§ WHAT TO WORK ON
Would you set down the lines running from the one that holds "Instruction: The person" to the final line of the listing, both included, exactly and with no others?

§ DATASET CONTENT
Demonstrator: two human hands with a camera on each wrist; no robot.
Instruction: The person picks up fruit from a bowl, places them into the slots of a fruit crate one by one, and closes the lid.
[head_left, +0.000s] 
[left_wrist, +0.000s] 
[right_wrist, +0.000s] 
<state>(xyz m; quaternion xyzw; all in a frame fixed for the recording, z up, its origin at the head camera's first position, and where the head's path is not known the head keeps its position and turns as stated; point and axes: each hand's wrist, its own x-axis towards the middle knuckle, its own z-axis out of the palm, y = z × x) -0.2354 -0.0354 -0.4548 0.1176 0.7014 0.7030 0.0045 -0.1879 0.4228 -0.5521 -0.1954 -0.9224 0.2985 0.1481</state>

§ RESULT OF THE EXERCISE
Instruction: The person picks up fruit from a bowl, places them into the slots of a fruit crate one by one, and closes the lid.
[head_left, +0.000s] 
[left_wrist, +0.000s] 
[right_wrist, +0.000s] 
<state>(xyz m; quaternion xyzw; all in a frame fixed for the recording, z up, its origin at the head camera's first position, and where the head's path is not known the head keeps its position and turns as stated; point and axes: each hand's wrist, its own x-axis towards the middle knuckle, its own z-axis out of the palm, y = z × x) -0.2354 -0.0354 -0.4548 0.1176 0.7014 0.7030 0.0045 -0.1879 0.4228 -0.5521 -0.1954 -0.9224 0.2985 0.1481</state>

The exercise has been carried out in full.